• PROBLEM STATEMENT: Each line of the data below that contains "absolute" must be copied.

MATERIAL PROVIDED below:

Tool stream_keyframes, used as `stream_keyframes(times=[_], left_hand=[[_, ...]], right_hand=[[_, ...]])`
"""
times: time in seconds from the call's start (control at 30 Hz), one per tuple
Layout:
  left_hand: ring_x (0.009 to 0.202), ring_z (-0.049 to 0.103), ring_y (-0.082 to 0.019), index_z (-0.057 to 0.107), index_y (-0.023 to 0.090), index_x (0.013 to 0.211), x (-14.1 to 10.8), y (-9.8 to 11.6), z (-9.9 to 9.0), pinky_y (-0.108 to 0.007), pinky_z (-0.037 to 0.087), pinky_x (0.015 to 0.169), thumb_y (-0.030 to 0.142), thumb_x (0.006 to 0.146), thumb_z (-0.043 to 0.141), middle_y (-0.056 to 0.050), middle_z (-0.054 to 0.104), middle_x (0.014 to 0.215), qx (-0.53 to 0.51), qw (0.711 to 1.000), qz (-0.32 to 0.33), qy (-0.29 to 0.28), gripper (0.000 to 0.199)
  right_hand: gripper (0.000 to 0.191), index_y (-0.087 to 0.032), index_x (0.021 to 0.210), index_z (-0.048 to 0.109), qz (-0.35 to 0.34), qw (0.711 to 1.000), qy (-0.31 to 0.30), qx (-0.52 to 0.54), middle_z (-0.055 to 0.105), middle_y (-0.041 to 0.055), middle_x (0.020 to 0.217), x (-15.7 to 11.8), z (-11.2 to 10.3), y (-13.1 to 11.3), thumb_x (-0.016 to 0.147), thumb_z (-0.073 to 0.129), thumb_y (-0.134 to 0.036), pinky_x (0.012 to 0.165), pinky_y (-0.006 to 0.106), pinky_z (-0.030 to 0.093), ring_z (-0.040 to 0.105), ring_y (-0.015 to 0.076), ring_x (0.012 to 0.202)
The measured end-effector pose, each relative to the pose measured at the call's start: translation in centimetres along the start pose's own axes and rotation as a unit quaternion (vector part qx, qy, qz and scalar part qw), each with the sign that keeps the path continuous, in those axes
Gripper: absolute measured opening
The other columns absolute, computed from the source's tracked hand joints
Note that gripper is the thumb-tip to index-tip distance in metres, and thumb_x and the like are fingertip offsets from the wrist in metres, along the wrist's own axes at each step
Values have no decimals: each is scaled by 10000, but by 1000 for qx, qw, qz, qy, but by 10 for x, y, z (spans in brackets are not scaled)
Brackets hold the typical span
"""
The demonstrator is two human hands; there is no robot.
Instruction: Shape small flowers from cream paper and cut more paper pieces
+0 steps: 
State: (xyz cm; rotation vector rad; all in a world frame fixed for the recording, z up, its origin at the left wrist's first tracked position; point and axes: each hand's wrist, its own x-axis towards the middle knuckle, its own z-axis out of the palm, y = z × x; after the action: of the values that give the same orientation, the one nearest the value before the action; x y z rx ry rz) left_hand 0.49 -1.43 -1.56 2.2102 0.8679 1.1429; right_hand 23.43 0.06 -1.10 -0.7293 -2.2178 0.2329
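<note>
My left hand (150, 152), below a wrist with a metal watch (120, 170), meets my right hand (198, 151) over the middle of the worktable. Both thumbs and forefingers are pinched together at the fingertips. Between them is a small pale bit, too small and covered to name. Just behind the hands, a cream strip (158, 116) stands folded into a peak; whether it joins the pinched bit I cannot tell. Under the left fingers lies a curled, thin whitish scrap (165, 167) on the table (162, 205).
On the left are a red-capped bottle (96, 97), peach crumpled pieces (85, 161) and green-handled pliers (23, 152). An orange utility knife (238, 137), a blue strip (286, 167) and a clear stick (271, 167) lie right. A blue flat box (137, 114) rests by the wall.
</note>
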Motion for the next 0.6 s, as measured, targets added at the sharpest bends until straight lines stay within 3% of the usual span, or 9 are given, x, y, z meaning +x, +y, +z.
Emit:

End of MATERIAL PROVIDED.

• REPLY:
Gripper: absolute measured opening
The other columns absolute, computed from the source's tracked hand joints

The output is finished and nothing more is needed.